In August 2011, a Gallup poll asked Americans what they thought would be the best long-term investment: 34% said gold, 17% said shares.
It's too early to declare a winner, but the early results are in. The exchange traded fund that tracks gold – the SPDR Gold ETF – is down 17% since the survey was taken. The S&P 500 is up 38%.
Gold has lost nearly one-fifth of its value this year alone, including more than 10% in less than a week, last week — the worst decline since the early 1980s, when the yellow metal began a two-decade slump. Whether the current slide is the end of gold's bull run, or just a short-term drop, no one knows. What is clear is that gold isn't the wealth-preserver many thought it was. Some gold stocks, like Silver Lake Resources (ASX: SLR) and Kingsgate Consolidated (ASX: KCN), have lost more than half their value in the last year.
Theory trumped by reality
It wasn't supposed to work this way. The bullish argument behind gold made so much sense. As the world's central banks ballooned their balance sheets, inflation was sure to take off. And as the government ran trillion-dollar deficits, confidence in the dollar was sure to go up in smoke.
But neither happened.
Inflation has remained in check across the world. In the US, where quantitative easing has been most sustained (and some might suggest, profligate) the Consumer Price Index has increased at an average annual rate of 1.87% since 2008. That's almost half the average level after World War II.It turns out that the vast majority of the new cash the US Federal Reserve printed never really left the Fed at all, as banks kept it parked in excess reserves. And the US federal budget deficit has been nearly cut in half as a percentage of GDP. People still talk about "trillion-dollar deficits as far as the eye can see" without realising that no such forecast exists. US government debt as a percentage of GDP is on track to fall over the next decade.
Then there are rumours that the Fed will cut its quantitative easing within a few months. "I expect we will meet the test for substantial improvement in the outlook for the labour market by this summer," said San Francisco Fed president John Williams last week. "If that happens, we could start tapering our purchases then. If all goes as hoped, we could end the purchase program sometime late this year." This would have been unthinkable just a month ago.
Central banks the canary in the coal mine
To boot, gold purchases by central banks have long been cited as a bullish catalyst. But now fears are swirling that the central bank of Cyprus will be forced to dump its gold to finance an international bailout. If Cyprus, who else? Portugal? Spain? Italy?
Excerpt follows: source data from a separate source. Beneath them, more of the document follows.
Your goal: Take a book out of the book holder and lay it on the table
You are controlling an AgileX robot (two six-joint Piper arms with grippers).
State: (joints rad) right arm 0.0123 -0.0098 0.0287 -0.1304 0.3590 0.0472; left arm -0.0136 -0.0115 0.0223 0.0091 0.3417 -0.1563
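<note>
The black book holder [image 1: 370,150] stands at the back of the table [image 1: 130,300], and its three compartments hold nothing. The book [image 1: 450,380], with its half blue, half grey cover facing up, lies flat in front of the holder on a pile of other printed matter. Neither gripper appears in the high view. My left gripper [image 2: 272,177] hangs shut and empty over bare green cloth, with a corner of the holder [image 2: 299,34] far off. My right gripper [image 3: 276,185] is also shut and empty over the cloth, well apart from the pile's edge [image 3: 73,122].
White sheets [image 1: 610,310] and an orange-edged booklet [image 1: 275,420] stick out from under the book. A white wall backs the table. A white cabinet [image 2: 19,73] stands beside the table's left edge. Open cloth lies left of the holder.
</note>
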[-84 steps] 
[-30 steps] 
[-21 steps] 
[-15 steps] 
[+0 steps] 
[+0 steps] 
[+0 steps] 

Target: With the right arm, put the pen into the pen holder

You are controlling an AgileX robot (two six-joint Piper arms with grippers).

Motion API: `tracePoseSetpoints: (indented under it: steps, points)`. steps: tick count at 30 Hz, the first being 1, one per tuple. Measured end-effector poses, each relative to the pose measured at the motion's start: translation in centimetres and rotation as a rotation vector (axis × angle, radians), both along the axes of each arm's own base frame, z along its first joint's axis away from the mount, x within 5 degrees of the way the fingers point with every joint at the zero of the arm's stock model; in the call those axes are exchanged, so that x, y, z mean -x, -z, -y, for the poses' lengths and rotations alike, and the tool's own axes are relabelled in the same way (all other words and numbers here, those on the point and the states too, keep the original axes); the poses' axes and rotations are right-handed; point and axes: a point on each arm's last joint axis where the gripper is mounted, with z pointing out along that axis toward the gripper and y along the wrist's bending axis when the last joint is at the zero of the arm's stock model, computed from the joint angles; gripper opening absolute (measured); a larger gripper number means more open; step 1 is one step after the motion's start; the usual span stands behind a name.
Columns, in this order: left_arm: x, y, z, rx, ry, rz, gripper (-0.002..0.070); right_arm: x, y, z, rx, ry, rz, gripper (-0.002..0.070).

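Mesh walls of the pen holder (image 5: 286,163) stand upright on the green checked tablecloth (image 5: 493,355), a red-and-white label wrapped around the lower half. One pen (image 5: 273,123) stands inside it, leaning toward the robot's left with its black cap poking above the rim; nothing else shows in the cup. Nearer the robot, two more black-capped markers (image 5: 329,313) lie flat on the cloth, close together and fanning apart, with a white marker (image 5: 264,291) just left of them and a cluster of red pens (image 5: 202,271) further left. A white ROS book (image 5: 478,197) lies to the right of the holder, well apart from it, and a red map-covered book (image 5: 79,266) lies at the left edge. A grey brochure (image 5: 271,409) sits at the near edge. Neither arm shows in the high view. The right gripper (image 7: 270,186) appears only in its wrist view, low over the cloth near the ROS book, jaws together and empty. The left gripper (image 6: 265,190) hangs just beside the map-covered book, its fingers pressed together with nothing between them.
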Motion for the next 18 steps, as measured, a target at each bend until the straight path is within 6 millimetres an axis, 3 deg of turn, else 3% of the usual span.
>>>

The irony is that the goldbugs may get the story right but the investment wrong. Like any asset, gold is forward-looking and prone to wild overreactions. So prices doesn't always mesh with what's going on in the economy.
Inflation in the 1980s averaged nearly 6% — triple current levels — and gold lost more than half its nominal value. It is entirely possible that the coming years will bring high inflation, but tumbling gold prices. Just as the Internet blossomed while the Nasdaq plunged from its high in 2000, asset prices can gallop far away from the stories people buy into them for. Indeed, they usually do.
Gold and inflation don't mix
Historically, gold has surprisingly little correlation with inflation. As one Citigroup research report put it: "There is no obvious relationship between the gold price and inflation." Instead, gold correlates fairly well with two events: negative real interest rates and financial panic.
But if the economy is healing, as many think it is, real interest rates are likely to rise. And as the Cyprus bailout showed last month, markets appear to be well past the panic stages of the financial crisis. One interpretation is gold's fall is the shift in how investors perceive risk — away from a world obsessed with panic and collapse toward one focused on long-term growth.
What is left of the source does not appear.